It is noted that the activity of HORSE RACES SINGLE MEMBER S.A. in relation to the provision of mutual betting on foreign horse races is not affected by the above developments and normally continues, under the 24.04.2015 Concession Agreement, which the company strictly adheres to.

It is noted that there is no impact on the interim condensed financial information for the first half of 2024. The financial impact of this event was fully incorporated into the 2023 Group Financial Statements, and no further or only immaterial financial effects are expected in the current reporting period.

Financing

Issuance of bond loan of TORA DIRECT SINGLE MEMBER S.A.

TORA DIRECT SINGLE MEMBER S.A., according to the meeting of its Board of Directors dated 26.02.2024, issued a common bond loan of € 9,000 th., divided to 9,000 bonds of € 1,000 each. OPAP S.A. subscribed for the whole amount of € 9,000 th. As at 30.06.2024 the outstanding balance of this loan amounts to € 9,000 th. and is presented within "Other current assets" on the Condensed Statement of Financial Position of the Company. This bond loan does not impact the Interim Condensed Financial Information of the Group, as it is eliminated on consolidation.

Loans' prepayment/repayment

On 12.01.2024, the Company proceeded with an early repayment of € 10,000 th. of its loan from OPAP CYPRUS LTD.

Distribution to the shareholders

Dividend for the year 2023

[Strictly Confidential]

The Company's Board of Directors decided during its meeting on 12.03.2024 to distribute a gross amount of € 590,271 th. or € 1.612297036 per share as final dividend for the fiscal year 2023 with € 1.001771387 per share having already been paid as interim dividend in November 2023.

The Company's 24th Annual General Meeting ("AGM") of the Shareholders of the Company dated 25.04.2024 approved the abovementioned distribution and a gross amount of € 222,038 th. or € 0.610525649 per share, excluding 6,379,994 treasury shares, was distributed on 09.05.2024.

Capital return

Additionally, the Company's AGM decided the increase of the share capital of the Company by an amount of € 92,516 th., through the capitalization of an equal amount from the share premium reserve and the increase of the nominal value of each share of the Company by € 0.25 (from € 0.30 to € 0.55) to be followed by a share capital return of an equivalent amount (€ 92,516 th.) through a reduction of the nominal value of each share of the Company by € 0.25 (from € 0.55 to € 0.30), which was distributed on 01.07.2024. Consequently, the total shareholders remuneration for the fiscal year 2023 amounted to € 1.862297036 per share.
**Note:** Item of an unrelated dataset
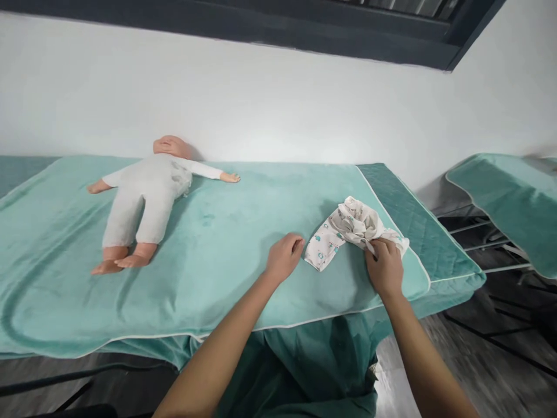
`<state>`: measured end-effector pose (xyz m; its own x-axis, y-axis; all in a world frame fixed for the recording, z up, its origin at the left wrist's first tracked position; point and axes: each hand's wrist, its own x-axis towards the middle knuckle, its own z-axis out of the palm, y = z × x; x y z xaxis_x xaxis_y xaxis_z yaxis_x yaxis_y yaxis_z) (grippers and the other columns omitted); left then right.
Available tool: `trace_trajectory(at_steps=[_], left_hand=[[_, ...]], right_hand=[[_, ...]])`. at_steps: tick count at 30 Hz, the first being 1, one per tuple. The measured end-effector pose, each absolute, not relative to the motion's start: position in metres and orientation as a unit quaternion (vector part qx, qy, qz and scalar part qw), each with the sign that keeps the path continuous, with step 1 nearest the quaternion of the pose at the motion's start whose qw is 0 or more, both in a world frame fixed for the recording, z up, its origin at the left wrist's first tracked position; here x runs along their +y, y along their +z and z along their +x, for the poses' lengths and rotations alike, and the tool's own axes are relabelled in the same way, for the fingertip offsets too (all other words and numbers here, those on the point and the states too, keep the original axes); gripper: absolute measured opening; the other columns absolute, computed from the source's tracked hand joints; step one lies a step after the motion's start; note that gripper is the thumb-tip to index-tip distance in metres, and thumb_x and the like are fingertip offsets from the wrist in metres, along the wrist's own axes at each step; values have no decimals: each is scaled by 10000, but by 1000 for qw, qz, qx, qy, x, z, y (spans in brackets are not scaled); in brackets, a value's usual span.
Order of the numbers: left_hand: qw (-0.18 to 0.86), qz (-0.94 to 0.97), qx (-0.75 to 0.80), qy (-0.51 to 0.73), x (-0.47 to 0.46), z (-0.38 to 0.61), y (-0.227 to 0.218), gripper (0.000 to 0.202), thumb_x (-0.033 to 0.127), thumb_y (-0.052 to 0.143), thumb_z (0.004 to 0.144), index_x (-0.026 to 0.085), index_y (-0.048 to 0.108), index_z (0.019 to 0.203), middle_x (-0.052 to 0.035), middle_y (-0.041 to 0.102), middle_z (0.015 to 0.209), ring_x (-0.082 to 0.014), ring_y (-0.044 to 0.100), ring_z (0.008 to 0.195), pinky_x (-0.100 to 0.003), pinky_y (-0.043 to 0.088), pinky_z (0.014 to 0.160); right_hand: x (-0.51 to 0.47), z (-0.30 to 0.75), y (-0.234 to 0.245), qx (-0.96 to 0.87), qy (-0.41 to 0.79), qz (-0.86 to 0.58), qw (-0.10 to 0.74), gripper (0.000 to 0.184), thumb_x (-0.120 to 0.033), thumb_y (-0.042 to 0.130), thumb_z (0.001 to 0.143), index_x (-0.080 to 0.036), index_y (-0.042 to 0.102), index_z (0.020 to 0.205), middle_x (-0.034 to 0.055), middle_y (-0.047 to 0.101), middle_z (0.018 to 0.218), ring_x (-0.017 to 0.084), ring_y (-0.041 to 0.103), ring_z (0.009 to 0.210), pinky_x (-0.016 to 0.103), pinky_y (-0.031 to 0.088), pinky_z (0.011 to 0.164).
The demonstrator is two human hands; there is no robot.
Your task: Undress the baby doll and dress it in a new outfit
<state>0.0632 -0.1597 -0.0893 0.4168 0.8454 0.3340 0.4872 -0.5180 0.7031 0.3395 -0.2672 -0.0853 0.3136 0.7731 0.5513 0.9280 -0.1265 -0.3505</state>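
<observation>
A white baby garment (324, 241) with small teal and pink prints lies bunched up on the teal bed cover (243, 226). One tube-like part of it stretches toward the lower left; its middle is crumpled, and I cannot tell whether it is a top or trousers. My right hand (385, 267) pinches the garment's near right side. Just left of the stretched part, my left hand (284, 256) hovers with curled fingers, apart from the cloth, nothing visible in it. Far to the left a baby doll (145, 191) with a white cloth body lies on its back, arms spread.
A white wall (278, 110) runs along the bed's far side, below a dark window frame (304, 26). The quilted mattress edge (418, 232) shows at right. Beyond a gap stands another teal-covered bed (513, 197) with metal bars. Dark green cloth (300, 371) hangs in front of me.
</observation>
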Motion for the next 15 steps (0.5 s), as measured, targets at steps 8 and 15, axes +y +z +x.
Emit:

Dividends from subsidiaries

  • OPAP INVESTMENT LTD, according to its AGM approval dated 05.04.2024, declared to distribute a dividend of € 50,000 th. for the year ended 31.12.2023. The dividend was fully distributed on 10.05.2024.
  • OPAP SPORTS LTD, according to its AGM approval dated 17.05.2024, declared to distribute a dividend of € 3,000 th. for the year ended 31.12.2023 which, as at 30.06.2024 has not been paid.

Share capital increase of HELLENIC LOTTERIES S.A.

The Board of Directors of HELLENIC LOTTERIES S.A. decided on 29.04.2024 to propose to its shareholders at the AGM, the increase of its share capital by € 24,000 th.. The AGM of HELLENIC LOTTERIES S.A. dated 17.06.2024 approved the issuance of 2,400,000 new ordinary shares of € 0.04 nominal price at an issue price of € 10.00 each (i.e. at a € 9.96 share premium each). Consequently, the Share Capital of HELLENIC LOTTERIES S.A. increased by € 96 th. and its Share Premium reserve by € 23,904 th.. The respective amount has not paid yet.

Share Buy-back Programme

[Strictly Confidential]

On 04.10.2023, the Company, following the 2023 AGM resolution on the establishment of a share buyback programme and the corresponding announcement to the investment community on 04.09.2023, initiated the purchase of own shares.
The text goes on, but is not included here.